Сквозь чащу мелькнул просвет. Показалась поляна с кривыми и чахлыми ольхами, с широкими простынями зеленых папоротников.
Узкая лесная тропа исчезла, вливаясь в дорогу, которую проторили тракторные гусеницы и шины грузовиков. В дорожных ямах были навалены ветки, гравий и сухие комья глины.
Могучие лемехи, как ножами, вырезали глубокие рвы, подняли насыпи, топкое болото превратилось в сухую, потрескавшуюся землю, кое-где заваленную сухими ветками и грудами пней.
За березняком громыхали машины. Их железные шапки то исчезали, то опять появлялись. Казалось, невидимые руки поднимают их и приветствуют нас.
Гелгаудас остановился, поднял очки и весело окинул взглядом залитую солнцем, расцвеченную зелеными лоскутами, изборожденную каналами равнину.
— Змеиное болото! — произнес он торжественно. — Земля хлеба, кукурузы и пастбищ. Босыми ногами можно ходить. Ни одной змеи!
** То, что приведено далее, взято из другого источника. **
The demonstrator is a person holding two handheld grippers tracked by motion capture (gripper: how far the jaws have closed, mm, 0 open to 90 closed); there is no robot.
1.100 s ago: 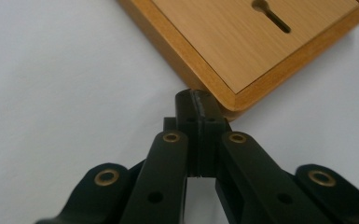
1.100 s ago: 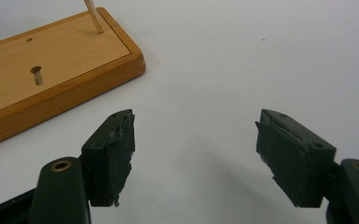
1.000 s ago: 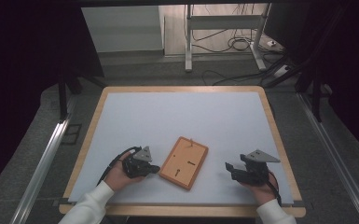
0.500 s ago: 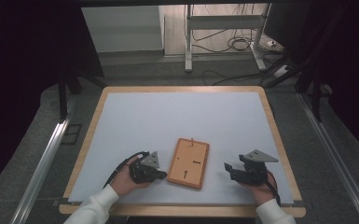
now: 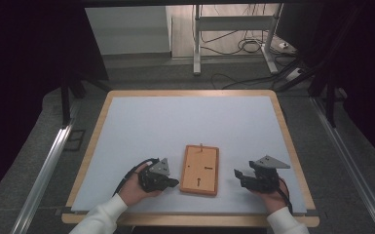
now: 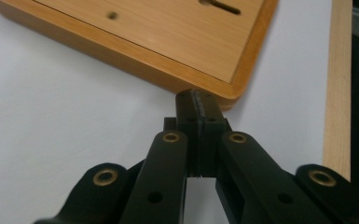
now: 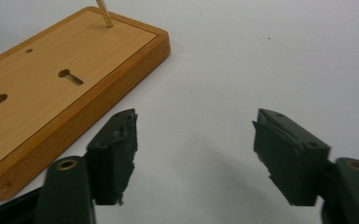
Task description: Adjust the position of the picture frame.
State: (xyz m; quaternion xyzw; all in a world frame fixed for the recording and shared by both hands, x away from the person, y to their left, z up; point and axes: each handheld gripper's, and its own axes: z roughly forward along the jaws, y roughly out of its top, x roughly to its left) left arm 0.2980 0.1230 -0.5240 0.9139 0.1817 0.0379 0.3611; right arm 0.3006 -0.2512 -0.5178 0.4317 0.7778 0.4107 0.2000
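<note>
The left gripper point(image 6: 198, 100), jaws pressed together, touches the wooden board's point(image 5: 201, 169) near corner, seemingly to nudge it; the right gripper point(image 7: 193, 140) waits spread beside it.

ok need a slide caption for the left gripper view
Left gripper, fingers closed, tip at the near corner of the wooden board on the white table.

Bright, even overhead light, dark surroundings; soft shadows, close views slightly blurred.
</note>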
Я не вытерпел и рассказал ему, кого здесь встречал, видал, что слыхал пятнадцать лет тому назад.
Гелгаудас вдруг побледнел. На его здоровом, загорелом лице выступил пот. Он смотрел на меня влажными глазами, с выражением испуга и боли.
— Это был мой отец… — сказал он тихо. — А мальчик, которого увели в лес, в это приболотье, — я сам… Садитесь!
Ничего больше не объясняя, он повез меня, одурелого от удивления, дальше, по осушенному болоту. Остановились мы около березняка, который, словно островок, сохранился в пустоши. Гелгаудас соскочил с мотоцикла. И побежал к березняку.
— Которое из этих деревьев — не помню. Но это здесь… — сказал он твердо, — у одной из этих берез — они тогда были маленькие… А тайное логово сына Куприйонаса находилось на том холме. Их было четверо. Четверо взрослых. Один из них — немец-десантник. Они долго расспрашивали меня про школу и учителя, про отца, а потом, сгрудившись, долго шептались. Баварец непременно хотел видеть рядом со мной и отца. Но как до отца доберешься? Они даже поругались. Солдаты в белых плащах и с лыжами уже окружали банду. За Змеиным болотом слышалась пальба. Бандитам приходилось спешить. Куприйонас сказал:
— Такие безгрешные попадают прямо в царство небесное. Помолись, мальчик. Полетишь, как ангелочек… Все ангелы белые, а ты красный.
Меня подвели к этим березам. Куприйонас, немец и еще какой-то парень — у него в кармане вместе с пригоршней патронов были молитвенник и четки.